La pédiatre Fatima Haroun, 27 ans, lors d’une consultation avec un enfant souffrant de malnutrition à l’hôpital Al-Shuhada, au nord de Khartoum, le 27 octobre 2024. La pédiatre Fatima Haroun, 27 ans, lors d’une consultation avec un enfant souffrant de malnutrition à l’hôpital Al-Shuhada, au nord de Khartoum, le 27 octobre 2024.

Chaque enfant passé dans son service pèse une plume. Un bébé de 9 mois est placé sur la balance. « A peine 6 kilos. Tour de bras de 7,5 centimètres. » La limite de sécurité est fixée à 13,5 centimètres. Au-dessous de 11,5, l’enfant est considéré en danger de mort. « Le maximum qu’on ait reçu faisait 12,5 centimètres ! », s’alarme la pédiatre. Quelques kits de lait en poudre et de pâte à base de cacahuètes lui ont été livrés. Elle doit rationner. Les quantités infimes « ne font que repousser le problème » – un sursis de quelques jours.

L’aide arrive au compte-gouttes

Une semaine plus tôt, Fatima Haroun a reçu une famille qui, pour tout repas, diluait du limon du Nil dans l’assiette avec un peu de farine et de l’eau. Elle éclate en sanglots : « C’est une famine de niveau 1, rien d’autre. Personne ne se rend compte de la gravité des cas que nous recevons ici. Et nous parlons là d’un seul quartier ! Ailleurs, des zones entières du pays sont inaccessibles. Les gens meurent chez eux. Personne ne veut voir cette réalité en face. »

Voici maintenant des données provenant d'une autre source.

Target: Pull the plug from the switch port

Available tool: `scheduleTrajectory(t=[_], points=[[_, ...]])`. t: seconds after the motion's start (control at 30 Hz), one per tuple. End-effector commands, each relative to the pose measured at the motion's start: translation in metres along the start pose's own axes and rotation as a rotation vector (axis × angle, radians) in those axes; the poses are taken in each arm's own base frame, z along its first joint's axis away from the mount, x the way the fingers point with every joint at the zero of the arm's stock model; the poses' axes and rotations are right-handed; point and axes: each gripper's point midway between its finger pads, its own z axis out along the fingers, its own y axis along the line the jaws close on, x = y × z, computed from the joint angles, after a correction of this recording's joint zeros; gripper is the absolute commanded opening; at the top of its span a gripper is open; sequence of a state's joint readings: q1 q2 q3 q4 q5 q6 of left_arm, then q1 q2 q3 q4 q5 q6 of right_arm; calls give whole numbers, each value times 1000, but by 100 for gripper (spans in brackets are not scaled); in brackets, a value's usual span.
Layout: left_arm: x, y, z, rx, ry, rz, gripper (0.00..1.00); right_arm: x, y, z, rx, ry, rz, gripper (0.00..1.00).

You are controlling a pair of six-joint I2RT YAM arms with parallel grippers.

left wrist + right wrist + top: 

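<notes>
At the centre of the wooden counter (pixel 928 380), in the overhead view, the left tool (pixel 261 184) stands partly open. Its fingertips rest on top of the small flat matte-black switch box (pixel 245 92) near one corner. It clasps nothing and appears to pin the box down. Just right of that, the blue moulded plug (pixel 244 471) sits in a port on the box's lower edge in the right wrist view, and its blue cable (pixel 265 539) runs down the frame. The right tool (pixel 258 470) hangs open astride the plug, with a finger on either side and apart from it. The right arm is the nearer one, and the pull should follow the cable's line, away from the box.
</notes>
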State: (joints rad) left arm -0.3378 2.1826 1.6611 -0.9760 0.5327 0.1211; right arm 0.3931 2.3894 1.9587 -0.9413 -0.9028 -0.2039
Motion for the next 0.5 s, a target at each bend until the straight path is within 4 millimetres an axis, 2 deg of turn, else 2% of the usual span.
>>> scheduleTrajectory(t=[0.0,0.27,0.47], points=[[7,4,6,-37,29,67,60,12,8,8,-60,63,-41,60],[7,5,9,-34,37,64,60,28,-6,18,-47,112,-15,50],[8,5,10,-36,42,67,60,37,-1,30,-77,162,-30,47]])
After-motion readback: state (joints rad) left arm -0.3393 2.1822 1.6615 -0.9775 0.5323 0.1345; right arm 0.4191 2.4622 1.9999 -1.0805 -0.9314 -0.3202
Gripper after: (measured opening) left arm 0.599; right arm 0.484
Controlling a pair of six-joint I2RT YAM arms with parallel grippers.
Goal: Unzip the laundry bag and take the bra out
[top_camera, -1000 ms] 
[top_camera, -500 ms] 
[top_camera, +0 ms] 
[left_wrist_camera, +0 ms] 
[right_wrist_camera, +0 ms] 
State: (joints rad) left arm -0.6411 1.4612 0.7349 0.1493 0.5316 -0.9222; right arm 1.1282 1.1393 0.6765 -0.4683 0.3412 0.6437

En septembre, 20 décès d’enfants de moins de 5 ans ont été recensés dans cet hôpital de campagne, seul établissement public encore fonctionnel du nord de Khartoum. Le bâtiment originel a été pillé et en partie incendié par les paramilitaires des Forces de soutien rapide (FSR) du général Mohammed Hamdan Daglo – dit « Hemetti » –, qui, depuis le 15 avril 2023, sont en guerre contre les forces armées du Soudan (FAS) du général Abdel Fattah Abdelrahman Al-Bourhane. Fin septembre, l’armée régulière, auprès de laquelle Le Monde a obtenu l’autorisation de se rendre au Soudan, a récupéré la zone. Le temps de rénover la structure, l’ensemble des services et du personnel soignant a été transféré dans un centre de santé à la capacité dérisoire face à l’ampleur des besoins.